= What you need to do =
Every entry needs to be given again exactly as it reads.

--- Records supplied ---

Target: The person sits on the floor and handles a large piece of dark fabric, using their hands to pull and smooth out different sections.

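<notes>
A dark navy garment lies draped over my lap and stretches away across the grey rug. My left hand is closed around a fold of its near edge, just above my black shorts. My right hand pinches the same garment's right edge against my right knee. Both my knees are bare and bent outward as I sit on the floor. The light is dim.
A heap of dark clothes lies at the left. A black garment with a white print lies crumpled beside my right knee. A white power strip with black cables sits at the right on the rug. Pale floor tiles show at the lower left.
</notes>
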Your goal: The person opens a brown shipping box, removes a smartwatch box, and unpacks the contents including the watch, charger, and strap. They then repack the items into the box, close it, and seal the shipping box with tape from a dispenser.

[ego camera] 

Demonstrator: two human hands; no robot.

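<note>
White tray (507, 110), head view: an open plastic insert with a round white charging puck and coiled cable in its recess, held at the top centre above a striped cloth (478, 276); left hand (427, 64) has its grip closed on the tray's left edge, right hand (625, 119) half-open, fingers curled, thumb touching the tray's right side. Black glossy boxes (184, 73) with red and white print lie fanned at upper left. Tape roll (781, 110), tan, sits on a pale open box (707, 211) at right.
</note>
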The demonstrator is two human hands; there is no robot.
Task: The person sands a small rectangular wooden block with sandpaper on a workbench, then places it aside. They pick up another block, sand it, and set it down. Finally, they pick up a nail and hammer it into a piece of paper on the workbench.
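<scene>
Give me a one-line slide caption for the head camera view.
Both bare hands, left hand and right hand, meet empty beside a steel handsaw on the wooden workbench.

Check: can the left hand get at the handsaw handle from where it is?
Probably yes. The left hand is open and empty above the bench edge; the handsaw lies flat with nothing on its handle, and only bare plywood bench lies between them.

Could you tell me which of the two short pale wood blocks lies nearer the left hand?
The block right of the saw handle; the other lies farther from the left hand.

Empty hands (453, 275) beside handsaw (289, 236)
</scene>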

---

= Response to this task =
Target: The person sits on the floor and handles a large piece of dark fabric, using their hands to pull and smooth out different sections.

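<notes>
A dark navy garment lies draped over my lap and stretches away across the grey rug. My left hand is closed around a fold of its near edge, just above my black shorts. My right hand pinches the same garment's right edge against my right knee. Both my knees are bare and bent outward as I sit on the floor. The light is dim.
A heap of dark clothes lies at the left. A black garment with a white print lies crumpled beside my right knee. A white power strip with black cables sits at the right on the rug. Pale floor tiles show at the lower left.
</notes>
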Your goal: The person opens a brown shipping box, removes a smartwatch box, and unpacks the contents including the watch, charger, and strap. They then repack the items into the box, close it, and seal the shipping box with tape from a dispenser.

[ego camera] 

Demonstrator: two human hands; no robot.

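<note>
White tray (507, 110), head view: an open plastic insert with a round white charging puck and coiled cable in its recess, held at the top centre above a striped cloth (478, 276); left hand (427, 64) has its grip closed on the tray's left edge, right hand (625, 119) half-open, fingers curled, thumb touching the tray's right side. Black glossy boxes (184, 73) with red and white print lie fanned at upper left. Tape roll (781, 110), tan, sits on a pale open box (707, 211) at right.
</note>
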The demonstrator is two human hands; there is no robot.
Task: The person sands a small rectangular wooden block with sandpaper on a workbench, then places it aside. They pick up another block, sand it, and set it down. Finally, they pick up a nail and hammer it into a piece of paper on the workbench.
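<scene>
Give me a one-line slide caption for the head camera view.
Both bare hands, left hand and right hand, meet empty beside a steel handsaw on the wooden workbench.

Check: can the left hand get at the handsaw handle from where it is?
Probably yes. The left hand is open and empty above the bench edge; the handsaw lies flat with nothing on its handle, and only bare plywood bench lies between them.

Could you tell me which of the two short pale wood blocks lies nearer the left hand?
The block right of the saw handle; the other lies farther from the left hand.

Empty hands (453, 275) beside handsaw (289, 236)
</scene>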

Nothing more remains to be added to the answer.